Available records =>
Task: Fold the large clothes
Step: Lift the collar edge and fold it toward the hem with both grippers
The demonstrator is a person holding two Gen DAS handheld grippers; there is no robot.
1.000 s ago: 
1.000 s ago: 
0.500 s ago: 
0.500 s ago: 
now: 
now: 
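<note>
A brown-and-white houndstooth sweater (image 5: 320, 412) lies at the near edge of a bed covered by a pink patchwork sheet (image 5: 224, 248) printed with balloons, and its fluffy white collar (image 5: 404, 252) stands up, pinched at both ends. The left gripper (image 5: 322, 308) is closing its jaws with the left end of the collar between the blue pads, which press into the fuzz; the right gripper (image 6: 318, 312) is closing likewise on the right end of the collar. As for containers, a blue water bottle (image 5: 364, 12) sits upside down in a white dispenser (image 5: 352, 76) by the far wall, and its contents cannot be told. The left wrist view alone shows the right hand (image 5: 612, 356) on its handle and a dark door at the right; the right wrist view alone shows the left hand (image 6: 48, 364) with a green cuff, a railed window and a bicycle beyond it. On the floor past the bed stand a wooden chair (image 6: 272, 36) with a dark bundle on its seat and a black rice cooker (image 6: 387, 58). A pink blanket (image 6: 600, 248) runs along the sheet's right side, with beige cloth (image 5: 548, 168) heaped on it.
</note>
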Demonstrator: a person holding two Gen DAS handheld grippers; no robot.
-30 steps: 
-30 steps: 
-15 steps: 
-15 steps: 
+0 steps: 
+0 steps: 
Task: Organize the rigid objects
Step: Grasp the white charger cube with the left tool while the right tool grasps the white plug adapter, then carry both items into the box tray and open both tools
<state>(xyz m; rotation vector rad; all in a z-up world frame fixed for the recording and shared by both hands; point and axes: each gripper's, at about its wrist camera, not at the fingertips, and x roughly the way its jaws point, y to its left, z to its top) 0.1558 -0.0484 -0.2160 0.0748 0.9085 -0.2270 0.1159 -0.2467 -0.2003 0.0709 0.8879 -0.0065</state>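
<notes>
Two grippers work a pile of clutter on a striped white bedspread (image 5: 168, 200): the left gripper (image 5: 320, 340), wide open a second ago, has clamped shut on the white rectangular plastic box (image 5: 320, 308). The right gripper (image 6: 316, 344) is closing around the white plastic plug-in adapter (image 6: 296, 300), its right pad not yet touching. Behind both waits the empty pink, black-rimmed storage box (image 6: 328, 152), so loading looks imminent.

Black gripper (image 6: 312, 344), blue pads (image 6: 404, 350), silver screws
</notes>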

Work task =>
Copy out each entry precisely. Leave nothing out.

Solution to this problem =>
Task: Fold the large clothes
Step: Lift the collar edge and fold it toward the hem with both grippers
The demonstrator is a person holding two Gen DAS handheld grippers; there is no robot.
1.000 s ago: 
1.000 s ago: 
0.500 s ago: 
0.500 s ago: 
now: 
now: 
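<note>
A brown-and-white houndstooth sweater (image 5: 320, 412) lies at the near edge of a bed covered by a pink patchwork sheet (image 5: 224, 248) printed with balloons, and its fluffy white collar (image 5: 404, 252) stands up, pinched at both ends. The left gripper (image 5: 322, 308) is closing its jaws with the left end of the collar between the blue pads, which press into the fuzz; the right gripper (image 6: 318, 312) is closing likewise on the right end of the collar. As for containers, a blue water bottle (image 5: 364, 12) sits upside down in a white dispenser (image 5: 352, 76) by the far wall, and its contents cannot be told. The left wrist view alone shows the right hand (image 5: 612, 356) on its handle and a dark door at the right; the right wrist view alone shows the left hand (image 6: 48, 364) with a green cuff, a railed window and a bicycle beyond it. On the floor past the bed stand a wooden chair (image 6: 272, 36) with a dark bundle on its seat and a black rice cooker (image 6: 387, 58). A pink blanket (image 6: 600, 248) runs along the sheet's right side, with beige cloth (image 5: 548, 168) heaped on it.
</note>
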Demonstrator: a person holding two Gen DAS handheld grippers; no robot.
-30 steps: 
-30 steps: 
-15 steps: 
-15 steps: 
+0 steps: 
+0 steps: 
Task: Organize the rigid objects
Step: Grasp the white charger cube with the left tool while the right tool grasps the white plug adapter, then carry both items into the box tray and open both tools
<state>(xyz m; rotation vector rad; all in a z-up world frame fixed for the recording and shared by both hands; point and axes: each gripper's, at about its wrist camera, not at the fingertips, and x roughly the way its jaws point, y to its left, z to its top) 0.1558 -0.0484 -0.2160 0.0748 0.9085 -0.2270 0.1159 -0.2467 -0.2003 0.0709 0.8879 -0.0065</state>
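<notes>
Two grippers work a pile of clutter on a striped white bedspread (image 5: 168, 200): the left gripper (image 5: 320, 340), wide open a second ago, has clamped shut on the white rectangular plastic box (image 5: 320, 308). The right gripper (image 6: 316, 344) is closing around the white plastic plug-in adapter (image 6: 296, 300), its right pad not yet touching. Behind both waits the empty pink, black-rimmed storage box (image 6: 328, 152), so loading looks imminent.

Black gripper (image 6: 312, 344), blue pads (image 6: 404, 350), silver screws
</notes>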

The exercise is complete.